Your instructions: Below are the entries; return exactly the line with "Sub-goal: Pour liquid" and every later line, without anything else.

Provided material:
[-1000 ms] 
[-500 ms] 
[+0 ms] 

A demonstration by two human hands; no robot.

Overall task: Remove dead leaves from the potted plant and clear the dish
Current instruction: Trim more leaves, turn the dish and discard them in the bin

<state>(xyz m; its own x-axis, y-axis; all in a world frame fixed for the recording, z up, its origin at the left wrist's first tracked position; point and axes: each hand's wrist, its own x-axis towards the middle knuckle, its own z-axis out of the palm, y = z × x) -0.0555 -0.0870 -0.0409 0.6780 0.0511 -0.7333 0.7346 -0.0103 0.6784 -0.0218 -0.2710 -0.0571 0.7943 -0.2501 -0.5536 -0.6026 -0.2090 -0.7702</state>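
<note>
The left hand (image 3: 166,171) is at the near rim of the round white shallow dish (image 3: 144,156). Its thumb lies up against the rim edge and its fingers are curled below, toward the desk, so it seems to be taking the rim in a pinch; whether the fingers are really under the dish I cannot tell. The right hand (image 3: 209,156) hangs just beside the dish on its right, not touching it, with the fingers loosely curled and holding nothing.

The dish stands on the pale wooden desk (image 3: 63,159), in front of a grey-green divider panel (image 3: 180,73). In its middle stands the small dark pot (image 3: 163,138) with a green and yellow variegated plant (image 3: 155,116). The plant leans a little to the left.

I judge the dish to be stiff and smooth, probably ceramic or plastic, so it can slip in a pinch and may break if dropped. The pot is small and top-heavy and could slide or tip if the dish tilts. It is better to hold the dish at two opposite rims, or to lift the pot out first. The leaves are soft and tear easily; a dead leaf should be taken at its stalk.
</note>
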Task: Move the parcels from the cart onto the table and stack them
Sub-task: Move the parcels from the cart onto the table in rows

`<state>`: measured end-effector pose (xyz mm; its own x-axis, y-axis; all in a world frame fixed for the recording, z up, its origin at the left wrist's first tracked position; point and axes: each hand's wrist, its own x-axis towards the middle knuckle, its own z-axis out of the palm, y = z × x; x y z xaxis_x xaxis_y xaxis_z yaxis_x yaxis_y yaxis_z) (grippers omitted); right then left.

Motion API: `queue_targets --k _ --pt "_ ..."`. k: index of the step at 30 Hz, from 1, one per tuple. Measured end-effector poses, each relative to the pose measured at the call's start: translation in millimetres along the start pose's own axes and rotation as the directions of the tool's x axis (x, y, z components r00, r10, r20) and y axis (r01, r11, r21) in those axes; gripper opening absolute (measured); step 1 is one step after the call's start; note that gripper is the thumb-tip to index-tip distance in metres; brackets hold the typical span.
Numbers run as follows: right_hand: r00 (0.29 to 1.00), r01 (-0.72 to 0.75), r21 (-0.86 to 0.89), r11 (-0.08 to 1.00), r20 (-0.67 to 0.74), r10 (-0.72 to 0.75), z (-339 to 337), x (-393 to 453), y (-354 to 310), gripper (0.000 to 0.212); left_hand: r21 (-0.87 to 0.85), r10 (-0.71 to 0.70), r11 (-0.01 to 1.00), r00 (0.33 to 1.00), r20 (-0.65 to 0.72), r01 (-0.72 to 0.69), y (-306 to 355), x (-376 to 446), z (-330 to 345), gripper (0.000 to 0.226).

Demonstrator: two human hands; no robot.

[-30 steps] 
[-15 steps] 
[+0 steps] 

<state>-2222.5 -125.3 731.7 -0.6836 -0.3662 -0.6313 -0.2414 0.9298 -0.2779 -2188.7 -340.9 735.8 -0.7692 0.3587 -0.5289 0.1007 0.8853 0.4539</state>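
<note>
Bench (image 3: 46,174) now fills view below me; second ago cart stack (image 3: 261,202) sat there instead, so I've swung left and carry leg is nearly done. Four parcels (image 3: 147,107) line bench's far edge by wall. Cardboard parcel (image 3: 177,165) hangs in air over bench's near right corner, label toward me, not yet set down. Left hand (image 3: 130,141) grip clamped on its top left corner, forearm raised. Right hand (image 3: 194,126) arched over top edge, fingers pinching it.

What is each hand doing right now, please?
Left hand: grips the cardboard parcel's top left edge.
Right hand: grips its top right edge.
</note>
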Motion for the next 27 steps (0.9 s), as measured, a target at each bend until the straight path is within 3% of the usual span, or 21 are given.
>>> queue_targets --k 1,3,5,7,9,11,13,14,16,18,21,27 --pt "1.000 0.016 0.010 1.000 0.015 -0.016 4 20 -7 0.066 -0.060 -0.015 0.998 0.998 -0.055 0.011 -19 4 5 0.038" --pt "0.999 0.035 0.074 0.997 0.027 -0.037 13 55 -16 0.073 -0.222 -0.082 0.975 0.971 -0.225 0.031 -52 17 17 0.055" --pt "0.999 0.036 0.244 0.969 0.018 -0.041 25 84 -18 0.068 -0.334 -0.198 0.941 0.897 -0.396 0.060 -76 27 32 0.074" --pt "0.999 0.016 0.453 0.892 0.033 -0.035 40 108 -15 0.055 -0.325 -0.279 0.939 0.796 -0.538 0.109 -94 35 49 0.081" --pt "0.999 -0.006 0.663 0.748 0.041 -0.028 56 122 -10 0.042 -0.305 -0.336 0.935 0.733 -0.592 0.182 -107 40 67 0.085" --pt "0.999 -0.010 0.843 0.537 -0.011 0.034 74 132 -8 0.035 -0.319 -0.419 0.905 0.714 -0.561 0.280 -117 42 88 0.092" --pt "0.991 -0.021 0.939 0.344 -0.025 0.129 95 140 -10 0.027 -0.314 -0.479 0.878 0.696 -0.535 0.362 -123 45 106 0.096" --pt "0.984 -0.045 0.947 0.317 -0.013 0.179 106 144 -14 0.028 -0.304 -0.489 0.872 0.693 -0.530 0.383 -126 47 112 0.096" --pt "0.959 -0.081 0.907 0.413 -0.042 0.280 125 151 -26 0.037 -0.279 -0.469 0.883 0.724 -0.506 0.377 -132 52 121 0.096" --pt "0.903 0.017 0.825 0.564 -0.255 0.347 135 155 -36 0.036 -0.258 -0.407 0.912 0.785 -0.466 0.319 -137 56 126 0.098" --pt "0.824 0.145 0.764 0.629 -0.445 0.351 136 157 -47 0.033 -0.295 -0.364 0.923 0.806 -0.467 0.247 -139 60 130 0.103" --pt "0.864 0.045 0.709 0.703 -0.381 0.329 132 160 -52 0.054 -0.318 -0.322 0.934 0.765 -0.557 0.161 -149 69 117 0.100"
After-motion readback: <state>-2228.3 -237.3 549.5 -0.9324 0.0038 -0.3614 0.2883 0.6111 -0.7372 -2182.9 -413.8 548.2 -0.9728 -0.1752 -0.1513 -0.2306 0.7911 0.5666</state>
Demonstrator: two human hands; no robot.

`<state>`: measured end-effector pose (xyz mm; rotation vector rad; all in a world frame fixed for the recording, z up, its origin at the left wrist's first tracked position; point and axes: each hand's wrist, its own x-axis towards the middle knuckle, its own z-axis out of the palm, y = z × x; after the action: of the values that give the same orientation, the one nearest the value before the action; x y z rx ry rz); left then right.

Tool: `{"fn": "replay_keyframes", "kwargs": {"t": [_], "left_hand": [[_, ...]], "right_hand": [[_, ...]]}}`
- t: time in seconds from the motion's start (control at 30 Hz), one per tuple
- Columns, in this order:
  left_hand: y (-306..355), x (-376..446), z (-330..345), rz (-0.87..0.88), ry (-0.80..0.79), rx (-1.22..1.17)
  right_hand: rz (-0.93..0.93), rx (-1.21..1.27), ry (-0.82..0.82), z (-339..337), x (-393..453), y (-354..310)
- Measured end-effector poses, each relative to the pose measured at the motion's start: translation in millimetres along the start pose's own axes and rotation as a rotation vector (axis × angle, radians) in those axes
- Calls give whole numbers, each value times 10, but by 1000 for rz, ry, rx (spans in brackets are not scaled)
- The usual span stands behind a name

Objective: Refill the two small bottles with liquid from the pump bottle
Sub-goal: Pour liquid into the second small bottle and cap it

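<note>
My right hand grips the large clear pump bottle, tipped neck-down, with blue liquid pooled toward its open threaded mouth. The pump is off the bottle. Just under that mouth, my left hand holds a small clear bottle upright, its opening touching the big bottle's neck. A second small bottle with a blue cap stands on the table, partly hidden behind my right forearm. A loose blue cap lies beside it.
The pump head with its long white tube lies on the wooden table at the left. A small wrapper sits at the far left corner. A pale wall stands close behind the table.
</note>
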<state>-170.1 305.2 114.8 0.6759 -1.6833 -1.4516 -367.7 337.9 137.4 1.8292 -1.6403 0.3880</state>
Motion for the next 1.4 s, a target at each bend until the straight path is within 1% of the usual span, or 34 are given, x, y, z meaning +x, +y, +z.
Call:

Expected answer:
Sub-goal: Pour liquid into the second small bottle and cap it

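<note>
My right hand grips the large clear pump bottle, tipped neck-down, with blue liquid pooled toward its open threaded mouth. The pump is off the bottle. Just under that mouth, my left hand holds a small clear bottle upright, its opening touching the big bottle's neck. A second small bottle with a blue cap stands on the table, partly hidden behind my right forearm. A loose blue cap lies beside it.
The pump head with its long white tube lies on the wooden table at the left. A small wrapper sits at the far left corner. A pale wall stands close behind the table.
</note>
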<state>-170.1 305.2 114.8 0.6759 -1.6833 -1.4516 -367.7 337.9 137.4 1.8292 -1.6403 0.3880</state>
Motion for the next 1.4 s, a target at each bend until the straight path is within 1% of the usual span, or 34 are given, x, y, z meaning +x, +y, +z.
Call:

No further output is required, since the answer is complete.